Entsprechend begehrt sind bei den über 500 angehenden Filmleuten die wenigen Kurse, die von praxiserprobten Regisseuren wie Margarete von Trotta angeboten werden. Bei Rosa von Praunheim konnten in diesem Jahr nur zehn von ihnen landen. Immerhin hat er sich für fünf Jahre an die HFF als Dozent gebunden. Und das, obgleich seine Meinung über die Ausbildung an der ältesten und größten der fünf Medienhochschulen in Deutschland sehr kritisch ausfällt: „Es gibt viel unsinnige Theorie, die unkoordiniert unterrichtet wird.“ Studenten würden an Frust und Bürokratie leiden. Unter solchen Umständen habe es der Regieunterricht an der HFF schwer.

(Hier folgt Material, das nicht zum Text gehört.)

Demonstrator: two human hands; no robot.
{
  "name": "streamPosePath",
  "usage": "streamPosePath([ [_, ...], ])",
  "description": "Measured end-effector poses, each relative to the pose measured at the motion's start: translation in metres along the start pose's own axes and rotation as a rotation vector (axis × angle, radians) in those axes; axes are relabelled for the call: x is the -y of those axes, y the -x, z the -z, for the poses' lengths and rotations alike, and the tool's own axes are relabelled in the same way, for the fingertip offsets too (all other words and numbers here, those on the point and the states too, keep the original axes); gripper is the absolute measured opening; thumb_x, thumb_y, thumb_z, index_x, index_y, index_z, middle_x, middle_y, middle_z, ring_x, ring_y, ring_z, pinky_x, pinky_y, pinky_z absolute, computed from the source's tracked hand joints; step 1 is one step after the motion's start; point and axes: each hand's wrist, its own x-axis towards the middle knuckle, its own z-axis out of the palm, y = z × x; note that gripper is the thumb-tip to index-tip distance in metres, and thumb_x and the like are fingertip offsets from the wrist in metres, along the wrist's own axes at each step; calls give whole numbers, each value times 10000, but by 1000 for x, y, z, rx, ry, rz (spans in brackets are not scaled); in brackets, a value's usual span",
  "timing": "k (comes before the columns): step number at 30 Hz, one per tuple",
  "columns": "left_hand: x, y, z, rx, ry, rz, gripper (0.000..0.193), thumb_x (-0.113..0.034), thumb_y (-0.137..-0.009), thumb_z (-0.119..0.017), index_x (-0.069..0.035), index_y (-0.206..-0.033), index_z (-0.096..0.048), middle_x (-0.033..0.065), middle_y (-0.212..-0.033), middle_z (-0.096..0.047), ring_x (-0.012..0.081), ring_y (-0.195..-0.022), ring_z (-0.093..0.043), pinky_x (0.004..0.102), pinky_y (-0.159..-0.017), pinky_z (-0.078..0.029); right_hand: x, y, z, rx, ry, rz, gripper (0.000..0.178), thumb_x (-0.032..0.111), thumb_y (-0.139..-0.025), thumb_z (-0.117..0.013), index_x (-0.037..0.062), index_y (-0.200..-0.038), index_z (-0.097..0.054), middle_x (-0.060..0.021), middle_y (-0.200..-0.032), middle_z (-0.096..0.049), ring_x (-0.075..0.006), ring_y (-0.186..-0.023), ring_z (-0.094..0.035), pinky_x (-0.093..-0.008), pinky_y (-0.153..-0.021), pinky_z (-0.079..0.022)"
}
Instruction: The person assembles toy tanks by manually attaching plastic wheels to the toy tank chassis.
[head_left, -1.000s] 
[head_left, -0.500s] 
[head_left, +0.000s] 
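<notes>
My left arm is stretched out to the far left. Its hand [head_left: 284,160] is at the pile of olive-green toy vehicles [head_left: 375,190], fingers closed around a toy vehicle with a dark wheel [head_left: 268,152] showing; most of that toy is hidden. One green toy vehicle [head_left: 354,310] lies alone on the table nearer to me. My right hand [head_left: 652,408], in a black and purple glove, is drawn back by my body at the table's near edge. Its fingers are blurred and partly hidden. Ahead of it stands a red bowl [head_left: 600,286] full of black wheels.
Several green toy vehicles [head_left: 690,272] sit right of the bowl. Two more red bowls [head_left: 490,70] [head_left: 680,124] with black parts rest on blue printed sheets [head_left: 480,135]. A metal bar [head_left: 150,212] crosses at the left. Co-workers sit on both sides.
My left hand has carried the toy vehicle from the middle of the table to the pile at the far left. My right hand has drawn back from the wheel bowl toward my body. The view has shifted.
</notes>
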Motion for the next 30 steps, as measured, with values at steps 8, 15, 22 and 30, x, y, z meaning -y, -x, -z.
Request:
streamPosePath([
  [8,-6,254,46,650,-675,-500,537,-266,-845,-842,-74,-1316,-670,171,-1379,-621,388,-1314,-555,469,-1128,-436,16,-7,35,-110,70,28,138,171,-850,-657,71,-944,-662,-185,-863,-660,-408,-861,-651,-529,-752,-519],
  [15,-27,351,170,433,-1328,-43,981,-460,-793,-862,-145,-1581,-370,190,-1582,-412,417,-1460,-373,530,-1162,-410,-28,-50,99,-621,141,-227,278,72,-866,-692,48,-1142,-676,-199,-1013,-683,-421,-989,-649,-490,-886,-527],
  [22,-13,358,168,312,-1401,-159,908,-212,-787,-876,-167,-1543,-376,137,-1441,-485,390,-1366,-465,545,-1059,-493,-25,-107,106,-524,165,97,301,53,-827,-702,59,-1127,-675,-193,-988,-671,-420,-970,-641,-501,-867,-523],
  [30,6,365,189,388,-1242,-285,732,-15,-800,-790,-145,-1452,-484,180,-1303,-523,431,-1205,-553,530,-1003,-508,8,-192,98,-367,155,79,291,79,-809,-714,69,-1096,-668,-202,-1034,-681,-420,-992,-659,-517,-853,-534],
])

Damit sich daran in absehbarer Zeit etwas ändert, hat Praunheim seinen Lehrerkollegen den Kampf erklärt: „Am Arsch werde ich den Einzelnen packen, damit die Professoren sich erinnern, dass sie eine verantwortungsvolle Aufgabe haben.“ An „einer großen Portion Unverschämtheit“ würde es ihm nicht mangeln, meint Praunheim in guter, alter Kämpfermanier.

Allerdings erst nach der Rückkehr aus Hollywood. Bis dahin gelte es für ihn, seinen Zöglingen mit Rat und Tat beiseite zu stehen. Schließlich würden die in Hollywood „wahnsinnige Filme“ machen wollen.